Current websites like Facebook, Google, Twitter see unprecedented growth in number of concurrent active users and volumes of data in the guise of photos and videos. This level of scalability-demand defies our collective experiences from the past.
For example, Facebook in January of 2009 had 150 million active users. On September of the same year, it reached 300m and currently it is over 400m. Back in 2006, they had one data center in the bay area. In 2008, they added a new one in Virginia. Pretty soon, they are adding a third one in Oregon. Users download 3 billion photos a month, part of 200 Terabytes of live data. They do have over 60,000 servers doing the service for this rapidly growing community. All this was described by their engineer Tom Cook at Velocity 2010 last week in a talk titled “A day in the life of Facebook Operation”.

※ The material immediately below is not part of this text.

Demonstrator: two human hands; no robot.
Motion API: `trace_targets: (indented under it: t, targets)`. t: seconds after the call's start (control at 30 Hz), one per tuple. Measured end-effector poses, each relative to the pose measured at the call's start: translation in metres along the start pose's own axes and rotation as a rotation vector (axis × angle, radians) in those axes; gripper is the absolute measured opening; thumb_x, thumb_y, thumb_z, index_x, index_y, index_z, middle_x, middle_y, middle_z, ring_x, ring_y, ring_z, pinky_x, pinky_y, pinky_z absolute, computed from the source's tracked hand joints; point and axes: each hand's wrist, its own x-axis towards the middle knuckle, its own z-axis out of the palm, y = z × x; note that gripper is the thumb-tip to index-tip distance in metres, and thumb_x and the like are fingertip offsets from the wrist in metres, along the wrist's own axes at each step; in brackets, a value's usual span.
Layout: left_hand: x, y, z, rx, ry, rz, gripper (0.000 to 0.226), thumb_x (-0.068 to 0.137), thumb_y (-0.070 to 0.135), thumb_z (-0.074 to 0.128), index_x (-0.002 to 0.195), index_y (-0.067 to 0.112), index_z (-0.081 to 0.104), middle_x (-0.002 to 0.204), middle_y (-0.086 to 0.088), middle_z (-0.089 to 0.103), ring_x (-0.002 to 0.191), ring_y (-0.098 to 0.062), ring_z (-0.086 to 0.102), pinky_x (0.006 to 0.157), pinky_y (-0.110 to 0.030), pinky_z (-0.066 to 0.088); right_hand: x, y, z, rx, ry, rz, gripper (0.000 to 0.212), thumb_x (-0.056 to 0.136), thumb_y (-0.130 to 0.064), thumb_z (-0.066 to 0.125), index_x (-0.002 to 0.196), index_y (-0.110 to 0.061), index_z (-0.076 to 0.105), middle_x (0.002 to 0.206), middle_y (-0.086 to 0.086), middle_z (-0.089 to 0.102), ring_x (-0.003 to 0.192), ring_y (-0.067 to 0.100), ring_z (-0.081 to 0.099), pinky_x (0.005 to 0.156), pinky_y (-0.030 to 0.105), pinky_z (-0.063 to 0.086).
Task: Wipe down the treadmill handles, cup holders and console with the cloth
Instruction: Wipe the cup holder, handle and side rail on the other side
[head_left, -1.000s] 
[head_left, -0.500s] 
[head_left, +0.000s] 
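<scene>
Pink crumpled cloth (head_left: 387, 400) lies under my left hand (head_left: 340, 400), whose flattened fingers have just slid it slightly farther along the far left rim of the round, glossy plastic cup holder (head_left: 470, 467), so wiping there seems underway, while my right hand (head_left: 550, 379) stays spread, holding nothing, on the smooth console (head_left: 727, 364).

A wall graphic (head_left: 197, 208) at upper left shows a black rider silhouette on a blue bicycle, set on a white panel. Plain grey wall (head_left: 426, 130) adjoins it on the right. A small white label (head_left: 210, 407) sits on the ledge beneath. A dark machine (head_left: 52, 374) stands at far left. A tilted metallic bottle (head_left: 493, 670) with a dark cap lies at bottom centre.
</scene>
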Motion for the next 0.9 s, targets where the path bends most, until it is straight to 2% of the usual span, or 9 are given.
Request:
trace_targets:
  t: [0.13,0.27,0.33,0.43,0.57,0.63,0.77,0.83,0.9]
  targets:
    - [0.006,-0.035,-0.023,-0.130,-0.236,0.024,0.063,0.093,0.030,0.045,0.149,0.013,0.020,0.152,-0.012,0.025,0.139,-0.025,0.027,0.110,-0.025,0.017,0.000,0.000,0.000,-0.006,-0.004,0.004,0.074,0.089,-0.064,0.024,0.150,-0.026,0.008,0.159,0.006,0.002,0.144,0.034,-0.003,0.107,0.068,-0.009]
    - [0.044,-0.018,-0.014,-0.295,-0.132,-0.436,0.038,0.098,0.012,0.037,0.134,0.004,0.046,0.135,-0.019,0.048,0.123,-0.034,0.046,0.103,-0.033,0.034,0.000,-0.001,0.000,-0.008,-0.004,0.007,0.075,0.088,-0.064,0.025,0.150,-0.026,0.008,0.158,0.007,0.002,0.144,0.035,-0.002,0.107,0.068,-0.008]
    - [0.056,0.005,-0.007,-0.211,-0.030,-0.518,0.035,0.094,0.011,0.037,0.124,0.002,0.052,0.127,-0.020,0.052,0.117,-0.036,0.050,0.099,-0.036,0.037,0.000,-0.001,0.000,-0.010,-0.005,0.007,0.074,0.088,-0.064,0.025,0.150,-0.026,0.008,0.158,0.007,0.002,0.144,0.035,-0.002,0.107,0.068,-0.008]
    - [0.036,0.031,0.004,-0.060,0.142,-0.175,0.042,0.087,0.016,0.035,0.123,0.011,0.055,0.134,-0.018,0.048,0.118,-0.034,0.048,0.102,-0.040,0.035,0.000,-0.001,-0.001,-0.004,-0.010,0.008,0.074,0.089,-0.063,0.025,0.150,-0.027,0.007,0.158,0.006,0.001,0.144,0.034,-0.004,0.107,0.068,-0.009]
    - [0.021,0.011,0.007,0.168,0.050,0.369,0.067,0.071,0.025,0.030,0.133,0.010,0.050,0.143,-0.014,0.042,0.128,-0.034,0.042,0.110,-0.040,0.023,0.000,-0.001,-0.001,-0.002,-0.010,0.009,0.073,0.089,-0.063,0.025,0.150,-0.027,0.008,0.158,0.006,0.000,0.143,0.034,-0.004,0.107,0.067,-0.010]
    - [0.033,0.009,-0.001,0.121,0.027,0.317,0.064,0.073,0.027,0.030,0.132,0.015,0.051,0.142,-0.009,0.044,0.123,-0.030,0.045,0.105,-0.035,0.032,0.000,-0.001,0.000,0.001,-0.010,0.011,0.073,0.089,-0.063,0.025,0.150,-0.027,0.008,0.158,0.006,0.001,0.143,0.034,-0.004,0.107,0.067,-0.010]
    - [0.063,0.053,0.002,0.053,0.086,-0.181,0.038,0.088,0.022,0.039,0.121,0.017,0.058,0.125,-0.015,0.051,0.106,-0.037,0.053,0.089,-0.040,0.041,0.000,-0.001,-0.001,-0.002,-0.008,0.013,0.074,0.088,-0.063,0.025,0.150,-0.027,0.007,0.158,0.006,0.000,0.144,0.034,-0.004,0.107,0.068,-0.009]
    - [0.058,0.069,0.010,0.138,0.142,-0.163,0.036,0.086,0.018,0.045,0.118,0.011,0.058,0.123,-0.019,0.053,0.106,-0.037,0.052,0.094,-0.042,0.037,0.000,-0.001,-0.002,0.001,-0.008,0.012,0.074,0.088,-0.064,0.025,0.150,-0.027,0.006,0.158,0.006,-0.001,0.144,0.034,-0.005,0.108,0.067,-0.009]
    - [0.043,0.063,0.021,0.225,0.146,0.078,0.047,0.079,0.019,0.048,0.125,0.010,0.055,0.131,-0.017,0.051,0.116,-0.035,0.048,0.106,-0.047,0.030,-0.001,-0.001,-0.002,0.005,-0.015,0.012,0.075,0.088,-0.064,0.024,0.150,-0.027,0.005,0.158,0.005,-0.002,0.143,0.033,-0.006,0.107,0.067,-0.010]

Sometimes, operational aspects are invisible to the user community. The belief is that somehow it all works until some breakdown or failure makes headlines. It takes a huge amount of innovation and discipline to run these operations. Boring stuff like configuration management, version control, early optimization, failure management, instrumentation, and automated tools require tremendous focus. Google spends a lot of money and talent to keep its operation efficient. So does Facebook. At the same conference, my friend James Hamilton (we were at IBM years back) gave an interesting talk on “Datacenter Infrastructure Innovation”. James is currently at Amazon as a VP and distinguished engineer after working at Microsoft for a number of years. He identifies top cost components and where some innovations can yield significant savings.
As more and more cloud service providers face these challenges, they better check how these pioneers at Facebook, Amazon, and Google are charting new courses for extreme scalability.